Set up your server to forward root emails to an external email

So I mentioned in my previous post that I've setup our servers to forward emails for root to an external email. As long as your ISP isn't blocking you from sending from your own SMTP, this should work. So if there isn't anything blocking you from sending how do you forward root emails to an external email?

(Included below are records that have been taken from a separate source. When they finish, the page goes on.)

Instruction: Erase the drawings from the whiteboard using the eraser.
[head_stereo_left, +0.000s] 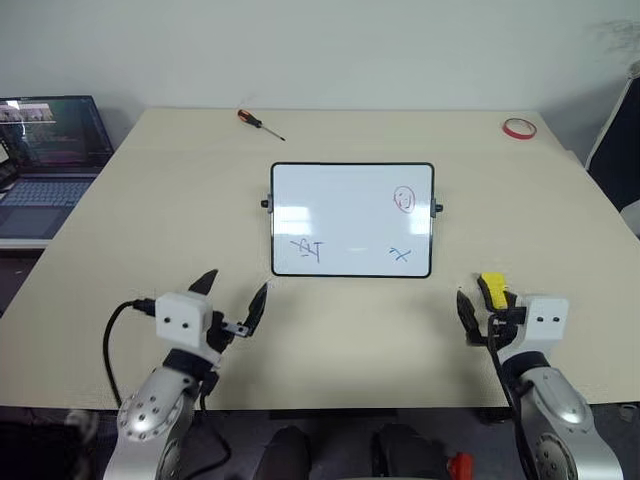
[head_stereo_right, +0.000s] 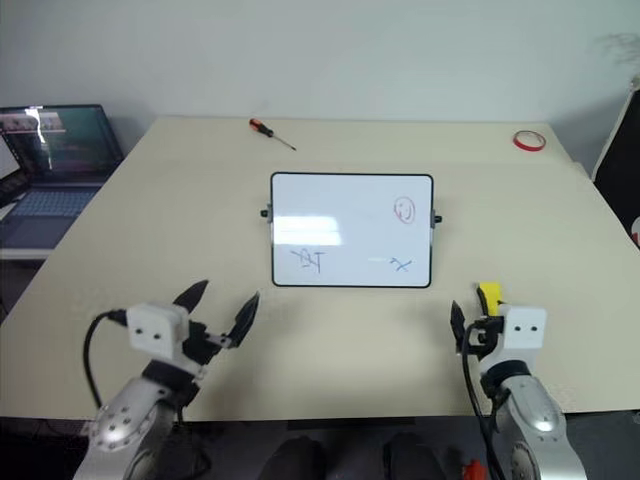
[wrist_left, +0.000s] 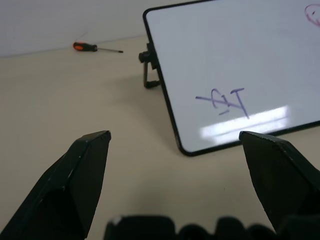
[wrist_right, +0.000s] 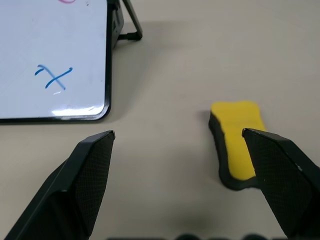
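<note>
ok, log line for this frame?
phase: pre-grasp | right gripper: open, near eraser | left gripper: open | drawings: unerased

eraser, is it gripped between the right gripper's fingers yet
No. In the right wrist view the eraser lies flat on the table beyond the right gripper, whose two fingers stand wide apart and touch nothing.

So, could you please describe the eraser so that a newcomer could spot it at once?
Start at the whiteboard in the middle of the beige table. Off its near right corner, just ahead of the right pincer, lies the eraser: a small bright yellow block with a dark underside, the only yellow thing there.
</note>
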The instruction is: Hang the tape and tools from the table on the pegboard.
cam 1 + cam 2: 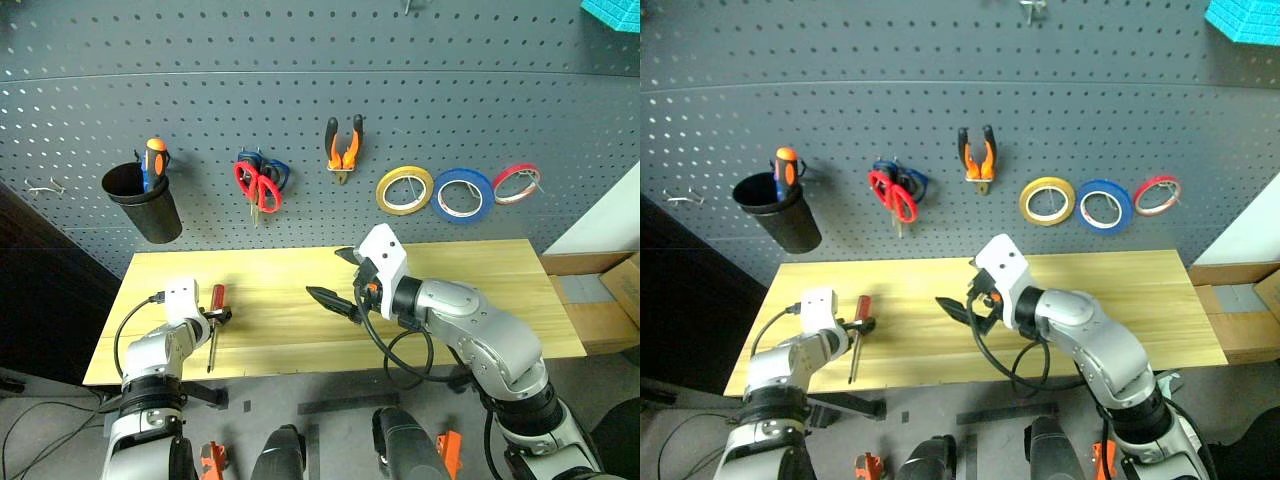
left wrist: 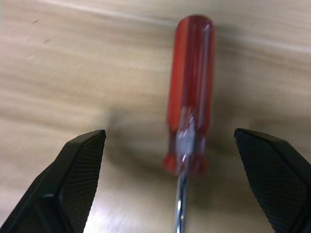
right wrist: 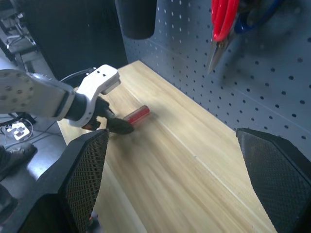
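Screwdriver (image 2: 188, 97) left flat on table (image 1: 450, 300), straddled by spread left gripper (image 1: 222, 317) for pickup; right gripper (image 1: 345, 285) held spread, empty, near table centre.

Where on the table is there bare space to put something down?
The table's right half, beyond the right tool, is bare. So is the strip along the pegboard. The left end is crowded: the left tool straddles the red-handled screwdriver.

Colours on the dotted grey-blue metal pegboard (image 1: 300, 90)

Yellow tape ring (image 1: 404, 190), blue tape ring (image 1: 462, 196), red tape ring (image 1: 516, 184); red-handled scissors (image 1: 258, 186) over seemingly blue-handled ones; pale yellowish wood-plank table (image 1: 480, 300).
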You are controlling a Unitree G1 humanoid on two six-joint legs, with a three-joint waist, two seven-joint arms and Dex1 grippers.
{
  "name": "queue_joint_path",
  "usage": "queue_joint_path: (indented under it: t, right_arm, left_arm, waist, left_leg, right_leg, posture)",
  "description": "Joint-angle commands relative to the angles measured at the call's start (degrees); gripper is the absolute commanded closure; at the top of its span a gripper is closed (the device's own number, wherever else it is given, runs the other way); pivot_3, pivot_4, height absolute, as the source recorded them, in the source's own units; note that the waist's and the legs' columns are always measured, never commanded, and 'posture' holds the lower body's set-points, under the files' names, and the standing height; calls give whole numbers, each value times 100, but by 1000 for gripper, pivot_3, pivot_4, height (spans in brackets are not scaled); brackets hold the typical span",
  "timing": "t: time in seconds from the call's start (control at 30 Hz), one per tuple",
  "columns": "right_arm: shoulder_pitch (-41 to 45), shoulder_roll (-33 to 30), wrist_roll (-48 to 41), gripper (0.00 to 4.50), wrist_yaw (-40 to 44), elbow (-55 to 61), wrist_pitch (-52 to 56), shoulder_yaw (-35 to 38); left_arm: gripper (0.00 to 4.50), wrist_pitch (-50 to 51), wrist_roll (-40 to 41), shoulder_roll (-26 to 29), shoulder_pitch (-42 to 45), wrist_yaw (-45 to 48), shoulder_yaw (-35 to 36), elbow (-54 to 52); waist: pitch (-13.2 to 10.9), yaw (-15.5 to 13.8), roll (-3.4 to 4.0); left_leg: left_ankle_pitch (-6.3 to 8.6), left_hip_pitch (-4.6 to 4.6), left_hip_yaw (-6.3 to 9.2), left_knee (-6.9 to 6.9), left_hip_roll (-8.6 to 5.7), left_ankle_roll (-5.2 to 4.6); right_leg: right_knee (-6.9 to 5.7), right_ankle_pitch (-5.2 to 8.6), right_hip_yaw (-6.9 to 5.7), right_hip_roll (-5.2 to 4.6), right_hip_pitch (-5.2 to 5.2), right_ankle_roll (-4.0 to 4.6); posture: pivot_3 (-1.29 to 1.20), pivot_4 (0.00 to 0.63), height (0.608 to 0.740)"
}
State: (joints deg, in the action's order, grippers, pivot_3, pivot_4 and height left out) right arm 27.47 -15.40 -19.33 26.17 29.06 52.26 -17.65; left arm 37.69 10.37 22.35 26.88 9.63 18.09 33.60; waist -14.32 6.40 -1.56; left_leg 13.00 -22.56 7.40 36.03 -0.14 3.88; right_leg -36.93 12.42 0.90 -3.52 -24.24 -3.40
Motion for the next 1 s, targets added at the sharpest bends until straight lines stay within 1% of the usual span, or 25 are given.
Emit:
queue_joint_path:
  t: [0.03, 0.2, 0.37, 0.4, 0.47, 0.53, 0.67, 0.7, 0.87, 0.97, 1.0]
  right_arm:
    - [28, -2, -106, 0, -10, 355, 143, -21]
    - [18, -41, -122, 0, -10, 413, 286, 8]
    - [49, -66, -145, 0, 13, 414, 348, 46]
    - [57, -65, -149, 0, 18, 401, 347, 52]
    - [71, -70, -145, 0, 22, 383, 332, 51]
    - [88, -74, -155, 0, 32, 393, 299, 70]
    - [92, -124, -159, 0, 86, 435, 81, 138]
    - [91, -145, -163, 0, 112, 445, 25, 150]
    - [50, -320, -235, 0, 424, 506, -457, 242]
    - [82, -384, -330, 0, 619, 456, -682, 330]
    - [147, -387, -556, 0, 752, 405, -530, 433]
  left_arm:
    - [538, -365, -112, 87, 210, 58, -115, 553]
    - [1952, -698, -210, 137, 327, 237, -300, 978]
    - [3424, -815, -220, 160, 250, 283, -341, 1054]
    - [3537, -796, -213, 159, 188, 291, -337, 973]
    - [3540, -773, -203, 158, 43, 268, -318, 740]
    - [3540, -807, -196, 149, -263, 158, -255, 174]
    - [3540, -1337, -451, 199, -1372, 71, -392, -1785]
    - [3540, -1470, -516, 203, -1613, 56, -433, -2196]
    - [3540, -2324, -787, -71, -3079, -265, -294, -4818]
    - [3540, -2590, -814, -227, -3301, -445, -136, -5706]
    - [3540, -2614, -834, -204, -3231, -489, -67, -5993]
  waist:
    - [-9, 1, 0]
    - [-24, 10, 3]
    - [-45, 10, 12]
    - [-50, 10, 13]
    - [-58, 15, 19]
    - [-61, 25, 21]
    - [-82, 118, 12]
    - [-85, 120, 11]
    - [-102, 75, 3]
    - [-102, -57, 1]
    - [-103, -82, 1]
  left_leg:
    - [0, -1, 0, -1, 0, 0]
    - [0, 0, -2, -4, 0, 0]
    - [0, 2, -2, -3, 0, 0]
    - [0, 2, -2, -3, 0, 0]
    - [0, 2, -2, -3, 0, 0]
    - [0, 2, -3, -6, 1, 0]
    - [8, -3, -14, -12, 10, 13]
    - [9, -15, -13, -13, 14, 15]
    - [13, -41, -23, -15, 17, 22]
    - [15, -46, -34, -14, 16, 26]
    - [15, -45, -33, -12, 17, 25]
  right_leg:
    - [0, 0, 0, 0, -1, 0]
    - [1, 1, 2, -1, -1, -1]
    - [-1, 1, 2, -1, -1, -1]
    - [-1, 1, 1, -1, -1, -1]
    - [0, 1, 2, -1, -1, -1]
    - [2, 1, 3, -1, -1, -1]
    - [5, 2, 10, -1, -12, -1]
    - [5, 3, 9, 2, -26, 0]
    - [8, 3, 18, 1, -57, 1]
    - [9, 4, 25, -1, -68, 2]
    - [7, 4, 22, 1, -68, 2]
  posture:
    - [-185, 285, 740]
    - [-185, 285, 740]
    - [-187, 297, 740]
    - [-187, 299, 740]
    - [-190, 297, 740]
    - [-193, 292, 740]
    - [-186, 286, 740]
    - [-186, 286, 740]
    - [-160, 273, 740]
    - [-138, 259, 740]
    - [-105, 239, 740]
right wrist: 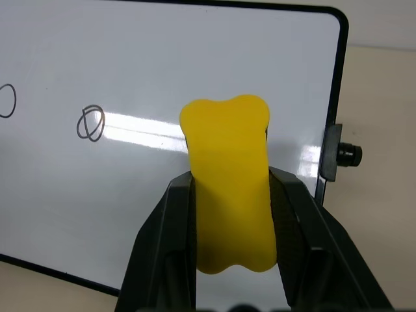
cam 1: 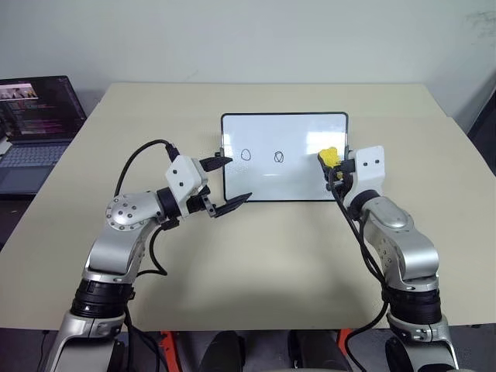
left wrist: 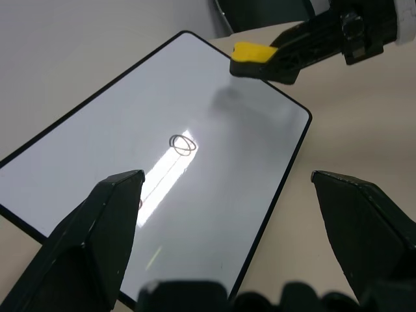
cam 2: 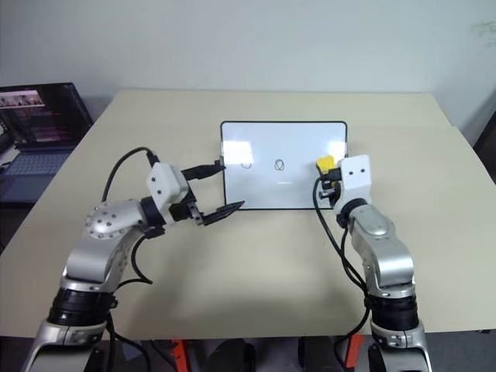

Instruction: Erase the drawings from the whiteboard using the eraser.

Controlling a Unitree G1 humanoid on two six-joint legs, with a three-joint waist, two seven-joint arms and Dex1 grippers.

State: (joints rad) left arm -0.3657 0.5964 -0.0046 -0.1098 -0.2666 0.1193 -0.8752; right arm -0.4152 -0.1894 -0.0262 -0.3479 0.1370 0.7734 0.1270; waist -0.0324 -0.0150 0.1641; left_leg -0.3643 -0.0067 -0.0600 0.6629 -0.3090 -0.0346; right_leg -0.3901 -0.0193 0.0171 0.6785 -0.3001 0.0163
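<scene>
Left eye view: the whiteboard [cam 1: 284, 157] lies mid-bench toward the far edge; the right claw [cam 1: 332, 160], clenched on the eraser [cam 1: 328, 156], hangs over its right end, while two drawings [cam 1: 262, 156] remain. Left wrist view: the left claw [left wrist: 227, 214] gapes, released, at the board's left edge. Right wrist view: contact looks absent, though it is hard to judge. With nothing visibly bracing the board, a sideways wipe could push it across the bench.

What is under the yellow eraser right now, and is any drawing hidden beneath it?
The eraser, clamped in the right gripper, sits over the right end of the whiteboard. Two ovals show to its left. Whether a third mark lies beneath it cannot be seen.
</scene>
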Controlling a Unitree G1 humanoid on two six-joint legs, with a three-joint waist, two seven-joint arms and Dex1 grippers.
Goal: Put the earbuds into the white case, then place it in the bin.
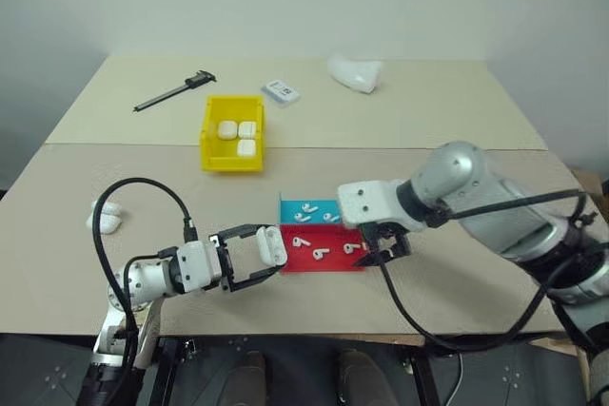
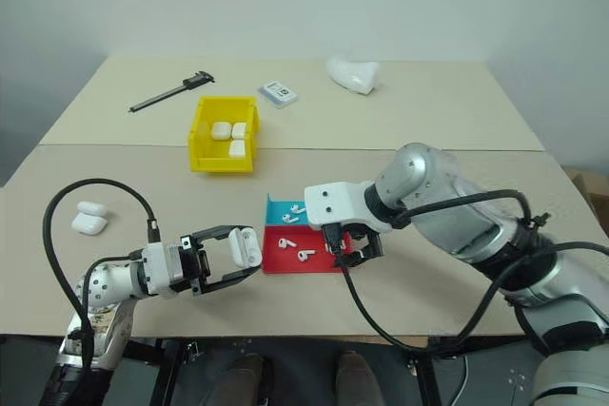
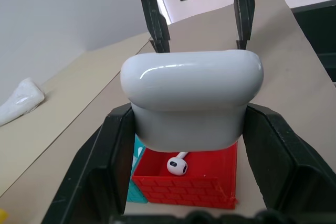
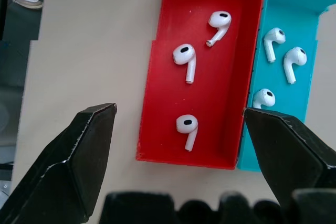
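Two spare white cases (image 2: pixel 88 219) lie on the table (image 1: pixel 457 121) at far left, well apart from the action. Left gripper (image 1: pixel 255 256) is clamped on the white case (image 1: pixel 270 245), holding it above the table just left of the red tray (image 1: pixel 324 259). The bin (image 1: pixel 232 133) sits further back, with three white cases (image 1: pixel 239 135) already inside. Earbuds (image 4: pixel 186 61): three in the red tray, three in the adjoining blue tray (image 4: pixel 294 51). Right gripper (image 1: pixel 383 252) hangs over the red tray's right end, fingers spread wide, nothing held. Caliper (image 1: pixel 175 90), card (image 1: pixel 281 92) and white wad (image 1: pixel 355 72) lie along the far edge.
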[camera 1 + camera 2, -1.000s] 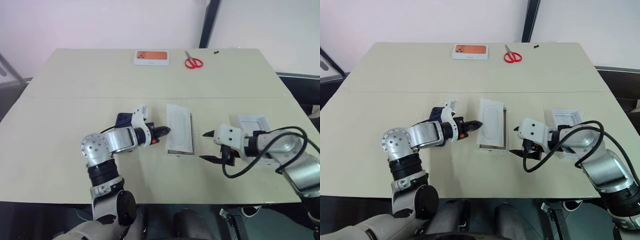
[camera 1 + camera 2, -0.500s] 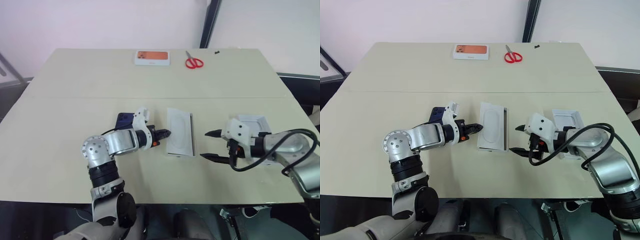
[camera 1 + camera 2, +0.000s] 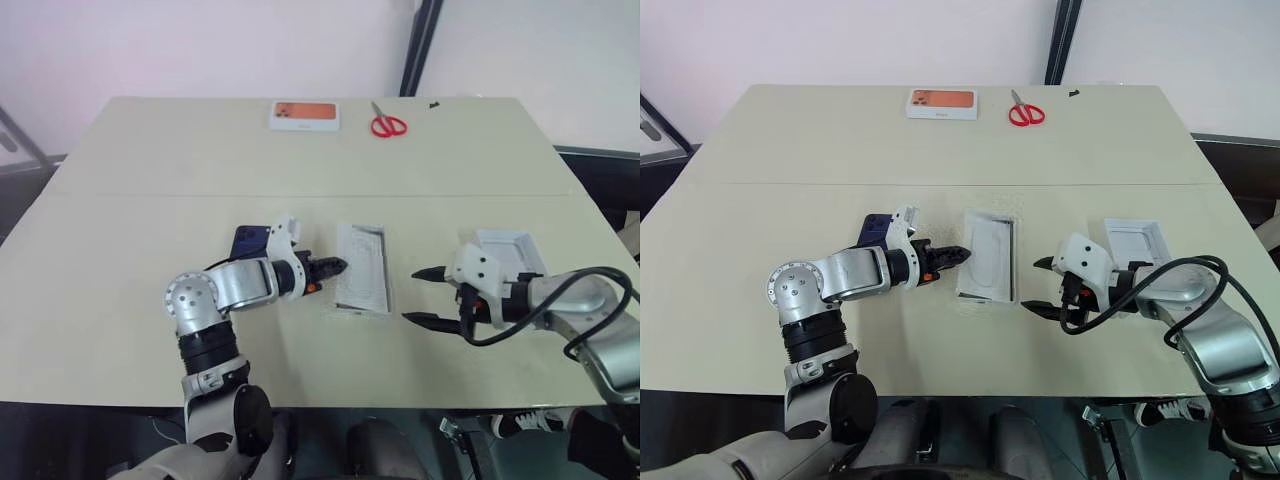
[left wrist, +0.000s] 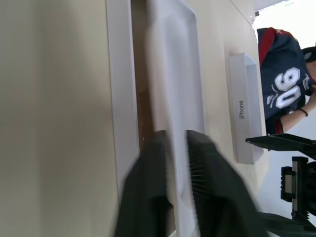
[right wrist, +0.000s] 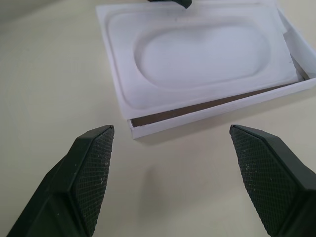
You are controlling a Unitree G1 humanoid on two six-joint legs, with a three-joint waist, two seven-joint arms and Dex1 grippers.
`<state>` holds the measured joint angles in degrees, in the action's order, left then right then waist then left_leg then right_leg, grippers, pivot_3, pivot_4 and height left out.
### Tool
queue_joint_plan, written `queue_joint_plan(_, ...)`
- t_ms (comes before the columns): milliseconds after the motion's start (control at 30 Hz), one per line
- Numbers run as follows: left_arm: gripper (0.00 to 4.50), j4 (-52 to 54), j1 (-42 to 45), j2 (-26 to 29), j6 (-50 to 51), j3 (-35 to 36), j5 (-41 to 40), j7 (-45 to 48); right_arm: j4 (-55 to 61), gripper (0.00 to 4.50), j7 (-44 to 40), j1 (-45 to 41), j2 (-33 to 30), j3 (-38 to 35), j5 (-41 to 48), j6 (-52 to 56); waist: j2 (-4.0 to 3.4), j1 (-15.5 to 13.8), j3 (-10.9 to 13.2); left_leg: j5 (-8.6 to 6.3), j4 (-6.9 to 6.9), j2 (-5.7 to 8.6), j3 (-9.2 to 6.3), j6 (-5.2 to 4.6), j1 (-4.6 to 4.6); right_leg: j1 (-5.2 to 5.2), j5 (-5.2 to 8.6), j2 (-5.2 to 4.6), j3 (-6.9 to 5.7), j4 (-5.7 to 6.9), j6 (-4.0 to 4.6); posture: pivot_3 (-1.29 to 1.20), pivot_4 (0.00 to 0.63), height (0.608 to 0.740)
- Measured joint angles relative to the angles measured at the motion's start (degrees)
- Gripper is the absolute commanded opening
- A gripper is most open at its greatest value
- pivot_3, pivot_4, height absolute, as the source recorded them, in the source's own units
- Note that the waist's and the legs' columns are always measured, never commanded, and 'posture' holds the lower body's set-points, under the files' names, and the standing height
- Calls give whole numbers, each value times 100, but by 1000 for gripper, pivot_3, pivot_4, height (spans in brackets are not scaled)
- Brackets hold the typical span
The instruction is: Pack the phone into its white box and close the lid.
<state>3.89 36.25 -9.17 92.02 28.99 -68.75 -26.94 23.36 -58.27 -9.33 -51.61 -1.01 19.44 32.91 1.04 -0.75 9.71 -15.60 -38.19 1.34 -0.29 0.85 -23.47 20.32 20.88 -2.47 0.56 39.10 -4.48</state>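
The white box [image 3: 352, 309] lies mid-table. A thin white insert [image 3: 364, 270] with an oval outline rests askew over it, and the tan floor [image 5: 197, 109] shows underneath. My left gripper [image 3: 337, 265] is shut on the insert's left edge, which runs between its fingers [image 4: 148, 197]. The dark blue phone [image 3: 246, 238] lies flat behind my left wrist, partly hidden by it. My right gripper [image 3: 411, 295] hovers just right of the box, open and holding nothing. The lid [image 3: 508, 250] lies inside-up behind my right arm.
At the table's far edge sit a white box with an orange picture [image 3: 303, 115] and red scissors [image 3: 387, 124]. A person in a dark numbered jersey [image 4: 284, 79] is beyond the table's right side.
The insert has tipped and shifted a little to the right over the box. My right wrist has rolled slightly, and its gripper has stayed open.
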Motion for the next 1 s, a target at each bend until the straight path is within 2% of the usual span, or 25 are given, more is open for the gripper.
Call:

With a default CentOS 6.2 install, you can usually send emails already. So let's test to see if you can receive emails from your server. Run the following command:

echo "Testing message" | mail -s "Testing from server" youremail@domain.com
 
replacing "youremail@domain.com" with your own email of course. If you don't get the email, then your ISP may be blocking you from sending. If you do receive it, then we can continue.
First, you edit /etc/aliases. On our CentOS 6.2 systems, it's the last line that's important. By default it's:

# Person who should get root's mail
#root:      marc
 
It's commented out, and set to forward to "marc". So, uncomment it by removing the "#" character in front of root. Then change "marc" to an email address you want to receive notifications. So now, it should look something like this:

# Person who should get root's mail
root:       notifications@example.com
 
Save the file. Now, in order for sendmail (or in CentOS 6.2's case, postfix) to see the new alias, you have to run the following in your terminal:

newaliases
 
If there's no output, then it should have worked.
So now we can test sending to just "root":

echo "Testing message" | mail -s "Testing from server" root
 
Now, whoever is set to receive root's emails will get that message.
You can also check your mail queue to see if any messages are "stuck". The command is:

mailq
 
If your test messages are stuck there, then that's probably something you should talk to your ISP about.